_DATA SHOWN:_
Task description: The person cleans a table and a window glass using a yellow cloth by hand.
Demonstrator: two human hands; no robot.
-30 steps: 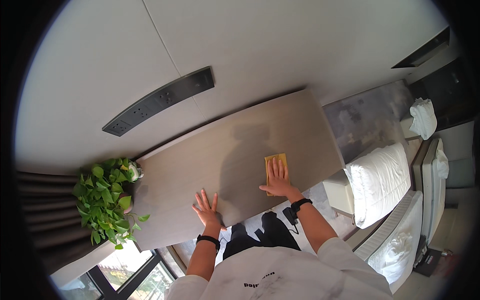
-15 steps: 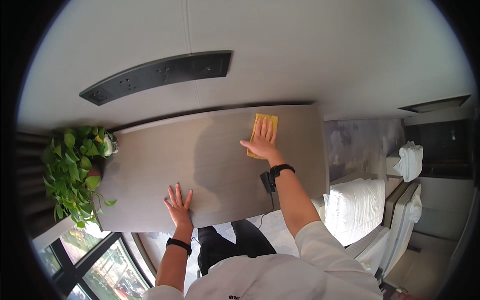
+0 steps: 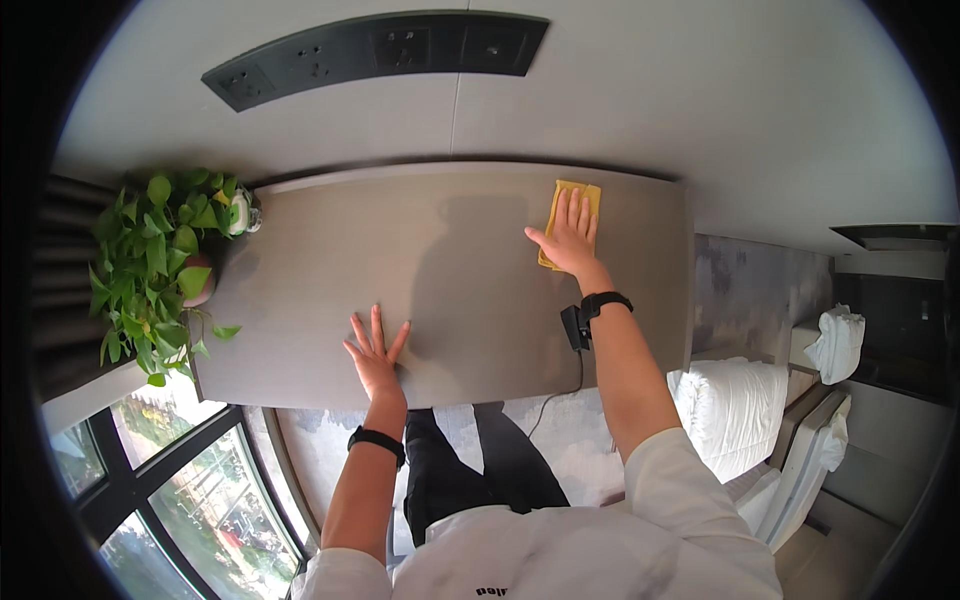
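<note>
My right hand point(image 3: 570, 238) lies flat on a folded yellow cloth point(image 3: 590, 200), pressing it to the brown desk point(image 3: 310, 270) close to the back edge, right of the middle. Its fingers are stretched out, with the thumb out to the left. Part of the cloth is hidden under the palm. My left hand point(image 3: 378, 358) rests on the bare desktop near the front edge, fingers spread and holding nothing. Each wrist wears a black band; a small black device point(image 3: 575, 328) with a cable hangs by the right one.
A leafy potted plant point(image 3: 150, 270) and a small white object point(image 3: 243, 212) stand at the desk's left end, beside a window point(image 3: 200, 490). A black socket strip point(image 3: 400, 46) runs along the wall. White bedding point(image 3: 735, 410) lies to the right.
The view has shifted, so the desk appears higher and farther right. The right hand and cloth have slid slightly toward the back edge. My left hand stays on nearly the same spot.
</note>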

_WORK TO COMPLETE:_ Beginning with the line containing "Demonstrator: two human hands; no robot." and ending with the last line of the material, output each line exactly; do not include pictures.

_ANSWER TO THIS TASK:_
Demonstrator: two human hands; no robot.
-30 steps: 
-15 steps: 
+0 steps: 
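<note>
My right hand point(image 3: 570, 238) lies flat on a folded yellow cloth point(image 3: 590, 200), pressing it to the brown desk point(image 3: 310, 270) close to the back edge, right of the middle. Its fingers are stretched out, with the thumb out to the left. Part of the cloth is hidden under the palm. My left hand point(image 3: 378, 358) rests on the bare desktop near the front edge, fingers spread and holding nothing. Each wrist wears a black band; a small black device point(image 3: 575, 328) with a cable hangs by the right one.
A leafy potted plant point(image 3: 150, 270) and a small white object point(image 3: 243, 212) stand at the desk's left end, beside a window point(image 3: 200, 490). A black socket strip point(image 3: 400, 46) runs along the wall. White bedding point(image 3: 735, 410) lies to the right.
The view has shifted, so the desk appears higher and farther right. The right hand and cloth have slid slightly toward the back edge. My left hand stays on nearly the same spot.
</note>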

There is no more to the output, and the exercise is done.